EXERCISE DETAILS: Please reply with one number only: how many lines in the entries below contain the string "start".

*** SOURCE DATA ***

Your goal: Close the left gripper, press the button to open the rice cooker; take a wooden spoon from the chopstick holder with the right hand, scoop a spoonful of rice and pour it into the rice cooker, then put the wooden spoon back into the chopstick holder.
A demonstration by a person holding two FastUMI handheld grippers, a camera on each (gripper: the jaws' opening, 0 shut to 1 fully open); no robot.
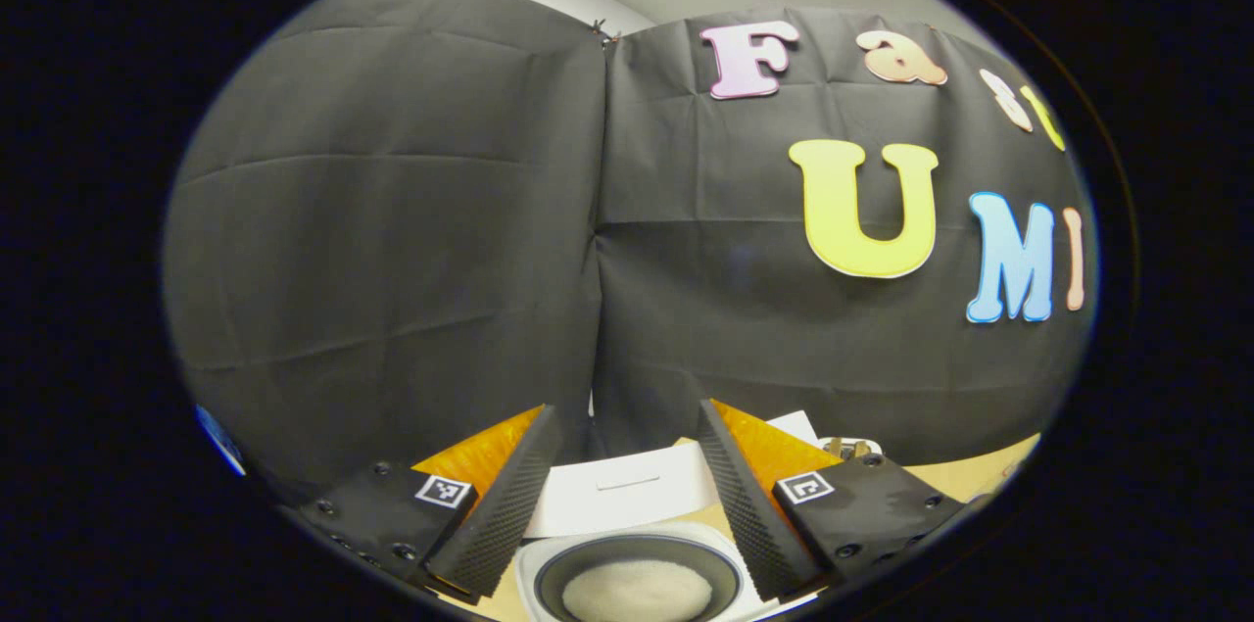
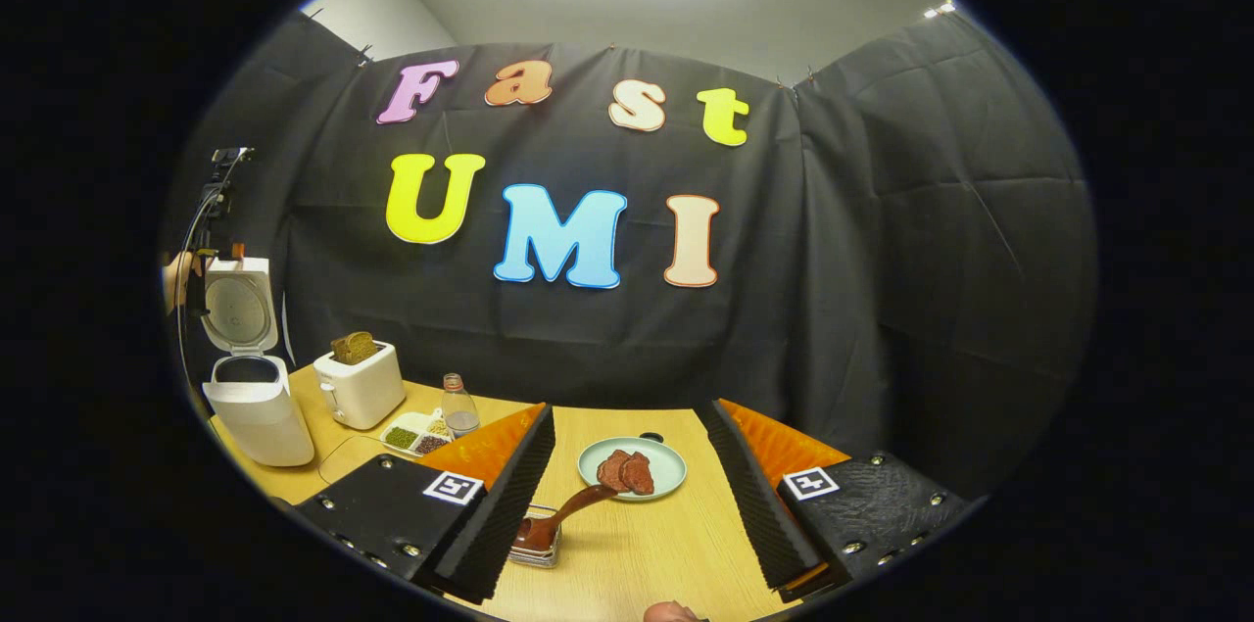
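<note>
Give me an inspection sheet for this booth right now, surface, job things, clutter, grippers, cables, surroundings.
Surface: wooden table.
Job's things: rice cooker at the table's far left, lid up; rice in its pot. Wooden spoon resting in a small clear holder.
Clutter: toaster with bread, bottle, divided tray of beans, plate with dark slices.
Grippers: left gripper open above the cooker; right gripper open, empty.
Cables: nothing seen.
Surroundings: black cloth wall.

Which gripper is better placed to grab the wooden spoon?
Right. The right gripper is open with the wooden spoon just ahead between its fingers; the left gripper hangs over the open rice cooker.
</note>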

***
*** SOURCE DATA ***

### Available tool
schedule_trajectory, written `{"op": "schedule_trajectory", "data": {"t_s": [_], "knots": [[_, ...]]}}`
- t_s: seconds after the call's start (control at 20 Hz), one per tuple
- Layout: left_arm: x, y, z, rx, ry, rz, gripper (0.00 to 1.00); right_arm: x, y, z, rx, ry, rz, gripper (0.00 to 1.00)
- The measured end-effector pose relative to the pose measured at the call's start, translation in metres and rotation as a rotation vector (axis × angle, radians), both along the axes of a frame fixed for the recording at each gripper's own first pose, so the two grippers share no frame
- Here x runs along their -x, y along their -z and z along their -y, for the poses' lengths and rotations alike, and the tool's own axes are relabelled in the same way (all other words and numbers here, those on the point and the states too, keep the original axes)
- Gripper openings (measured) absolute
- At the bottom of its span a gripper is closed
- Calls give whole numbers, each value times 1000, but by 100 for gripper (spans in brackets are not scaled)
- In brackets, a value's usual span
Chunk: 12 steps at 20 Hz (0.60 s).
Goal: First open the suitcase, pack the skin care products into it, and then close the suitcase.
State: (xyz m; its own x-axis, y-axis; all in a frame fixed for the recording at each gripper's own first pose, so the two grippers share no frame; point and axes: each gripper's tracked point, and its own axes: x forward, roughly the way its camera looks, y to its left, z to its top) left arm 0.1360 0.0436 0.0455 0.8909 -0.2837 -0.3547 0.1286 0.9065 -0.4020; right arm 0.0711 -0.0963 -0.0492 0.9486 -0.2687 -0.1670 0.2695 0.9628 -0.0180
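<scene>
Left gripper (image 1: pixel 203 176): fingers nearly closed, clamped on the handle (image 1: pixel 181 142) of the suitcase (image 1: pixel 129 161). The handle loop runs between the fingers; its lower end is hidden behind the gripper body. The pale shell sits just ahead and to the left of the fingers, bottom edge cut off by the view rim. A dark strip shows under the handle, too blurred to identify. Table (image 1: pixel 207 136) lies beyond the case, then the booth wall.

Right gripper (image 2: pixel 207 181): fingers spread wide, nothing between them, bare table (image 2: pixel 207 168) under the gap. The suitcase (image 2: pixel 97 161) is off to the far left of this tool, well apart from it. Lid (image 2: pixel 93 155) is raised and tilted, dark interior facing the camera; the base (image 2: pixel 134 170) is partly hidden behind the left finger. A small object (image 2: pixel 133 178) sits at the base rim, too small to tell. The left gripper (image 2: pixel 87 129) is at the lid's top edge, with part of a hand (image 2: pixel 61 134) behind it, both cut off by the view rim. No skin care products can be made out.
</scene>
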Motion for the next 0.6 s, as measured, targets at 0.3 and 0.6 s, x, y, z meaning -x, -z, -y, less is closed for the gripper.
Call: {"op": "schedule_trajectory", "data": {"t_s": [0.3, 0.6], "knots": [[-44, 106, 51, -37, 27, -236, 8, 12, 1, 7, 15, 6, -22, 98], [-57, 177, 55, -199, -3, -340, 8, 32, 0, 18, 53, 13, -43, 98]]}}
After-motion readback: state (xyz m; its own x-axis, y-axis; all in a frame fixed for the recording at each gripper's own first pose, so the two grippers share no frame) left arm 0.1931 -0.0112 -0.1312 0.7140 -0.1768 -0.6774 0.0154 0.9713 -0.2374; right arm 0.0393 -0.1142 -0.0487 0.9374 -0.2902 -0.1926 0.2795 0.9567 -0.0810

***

OUTPUT FOR THIS EXERCISE: 2